WHAT YOU SHOULD DO:
What's wanted is the full listing, reproduced exactly.

EXERCISE DATA:

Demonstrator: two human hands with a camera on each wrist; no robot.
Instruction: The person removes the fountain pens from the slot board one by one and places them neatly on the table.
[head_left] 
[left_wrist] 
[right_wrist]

EXERCISE ANSWER:
Demonstrator: two human hands with a camera on each wrist; no robot.
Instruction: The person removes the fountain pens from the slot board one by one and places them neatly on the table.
[head_left] 
[left_wrist] 
[right_wrist]

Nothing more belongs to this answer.